Following the best practices is all fine and dandy. But what happens under pressure, when deadline is approaching, PROD is down, and CIO is breathing down your neck? In most companies, all the practices are simply dropped and people just do whatever “fastest” thing they can. “Fastest” usually means such that feels simpler, i.e. requires less emotional energy. This approach usually leads to adoption of quick-and-dirty solutions commonly known as The Ball Of Mud that start as temporary and end up being permanent .
Instead, I propose to bring some order into this process and establish a sequence in which the best practices should be surrendered. While you can argue what specific items and their relative priorities would work better in your team, it is my strong opinion that the concept of such list is universally applicable.
Here’s my first take of such a list, starting with the items I would drop first (documentation), and finishing with the ultimate rejection (not developing anything altogether).
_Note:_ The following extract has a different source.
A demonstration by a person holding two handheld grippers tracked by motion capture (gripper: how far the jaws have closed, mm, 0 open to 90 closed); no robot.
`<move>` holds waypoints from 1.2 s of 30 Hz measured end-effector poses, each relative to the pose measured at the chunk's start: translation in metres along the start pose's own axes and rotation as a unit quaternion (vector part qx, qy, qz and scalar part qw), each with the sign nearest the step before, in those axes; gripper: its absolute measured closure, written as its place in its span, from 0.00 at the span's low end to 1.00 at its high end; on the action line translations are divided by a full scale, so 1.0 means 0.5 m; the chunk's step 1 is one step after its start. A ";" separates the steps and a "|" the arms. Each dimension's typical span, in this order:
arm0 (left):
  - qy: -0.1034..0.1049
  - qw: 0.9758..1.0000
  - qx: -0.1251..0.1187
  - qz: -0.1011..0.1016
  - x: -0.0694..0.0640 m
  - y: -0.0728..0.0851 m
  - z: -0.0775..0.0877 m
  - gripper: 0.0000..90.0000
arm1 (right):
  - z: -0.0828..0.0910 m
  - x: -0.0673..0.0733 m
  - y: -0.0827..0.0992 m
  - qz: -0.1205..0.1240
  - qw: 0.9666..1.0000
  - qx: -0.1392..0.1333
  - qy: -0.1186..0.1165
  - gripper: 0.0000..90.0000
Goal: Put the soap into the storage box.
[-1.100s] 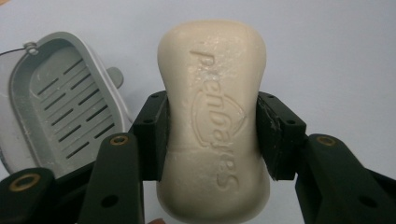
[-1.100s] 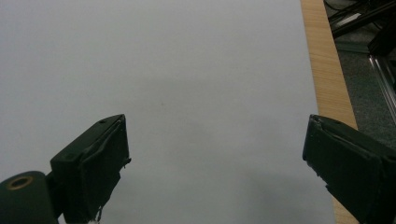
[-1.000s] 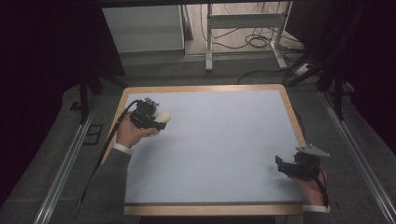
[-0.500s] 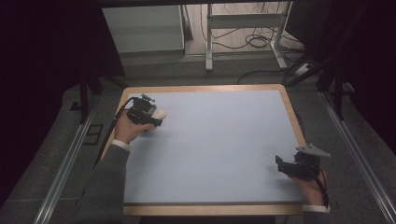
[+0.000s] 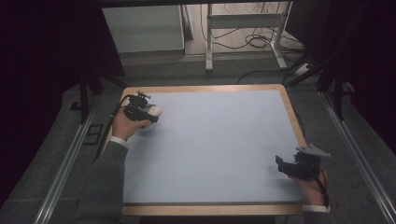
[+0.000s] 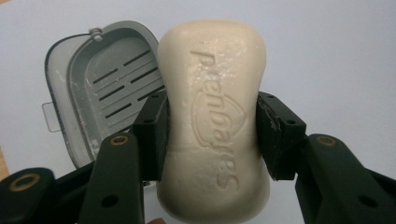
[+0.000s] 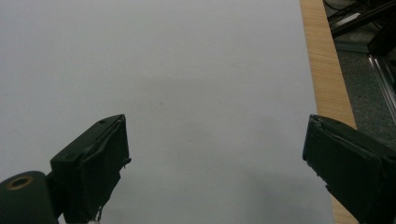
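A cream bar of soap [image 6: 215, 121] with embossed lettering sits squeezed between the jaws of my left gripper [image 6: 211, 109], which is shut on it. Just beyond and to the left of it, a grey slotted soap dish [image 6: 105, 79] lies open on the pale mat. In the high view the left gripper [image 5: 140, 111] hovers at the far left of the table with the soap [image 5: 154, 111] at its tip. My right gripper [image 5: 280, 163] rests near the table's front right, and in its own view the right gripper [image 7: 215, 149] is open on nothing.
The pale blue mat [image 5: 215, 140] covers the table inside a wooden rim [image 5: 205, 87]. The wooden edge [image 7: 327, 79] runs close to the right gripper. Beyond the table stand a white cabinet [image 5: 142, 28] and a metal frame with cables [image 5: 243, 32].
The left gripper has carried the soap a little farther away and to the left. The right gripper has stayed put.
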State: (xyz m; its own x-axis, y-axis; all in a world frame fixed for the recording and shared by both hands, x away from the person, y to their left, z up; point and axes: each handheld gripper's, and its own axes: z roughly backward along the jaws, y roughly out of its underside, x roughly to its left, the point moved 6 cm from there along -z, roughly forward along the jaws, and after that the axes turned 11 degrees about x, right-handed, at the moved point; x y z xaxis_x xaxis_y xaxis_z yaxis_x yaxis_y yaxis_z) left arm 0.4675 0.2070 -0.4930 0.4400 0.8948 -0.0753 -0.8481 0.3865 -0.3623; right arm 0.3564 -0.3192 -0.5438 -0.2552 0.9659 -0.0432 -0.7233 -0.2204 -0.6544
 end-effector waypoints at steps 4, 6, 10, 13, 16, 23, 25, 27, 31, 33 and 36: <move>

I would be really interested to see what your list would look like, please reply in the comments.
- Design Documentation
- Performance micro-optimizations (at the code level)
- Following official company-prescribed coding standards
- Ensuring the solution will work with Continuous Integration (unit-tests running on check-in)
- Adherence to low-level design standards (S.O.L.I.D. principles of OOD)
- Sufficient research of design/implementation approaches (e.g. on the internet) done before coding
- Neat code formatting
- Adherence to basic coding standards (small classes, small methods, no copy/paste etc.)
- Discussing solution with other team members
- Ensuring solution will work with Automated Builds process
- Adding or updating unit-tests
- Ensuring the solution won’t incur extra maintenance overhead
- Ensuring the solution will not negatively affect other systems it has no direct relationship to (e.g. overall system performance etc.)
- Manual testing done before pushing to PROD
- Whether the solution should be developed altogether
This list works at a subtler level than its simple structure would suggest. It changes the holy war attitude, the black and white attitude, of “professionals always do documentation”, “agilists could care less about documentation, but they always do unit-tests” etc. to a much more workable prioritized sequence. Also, by contrasting practices well-known in management circles (such as coding standards) with those well-known by junior programmers (performance) and agile programmers (unit-tests) the practices are put into context of relative benefit/harm their adoption/rejection does to the big picture.
I strongly encourage you to create such list, thoroughly discuss it with your team, make sure everybody understands each item and has a chance to argue about its place in the sequence. You may even want to hang the list on the cubicle walls, which is what I plan to do once I finalize it with the team.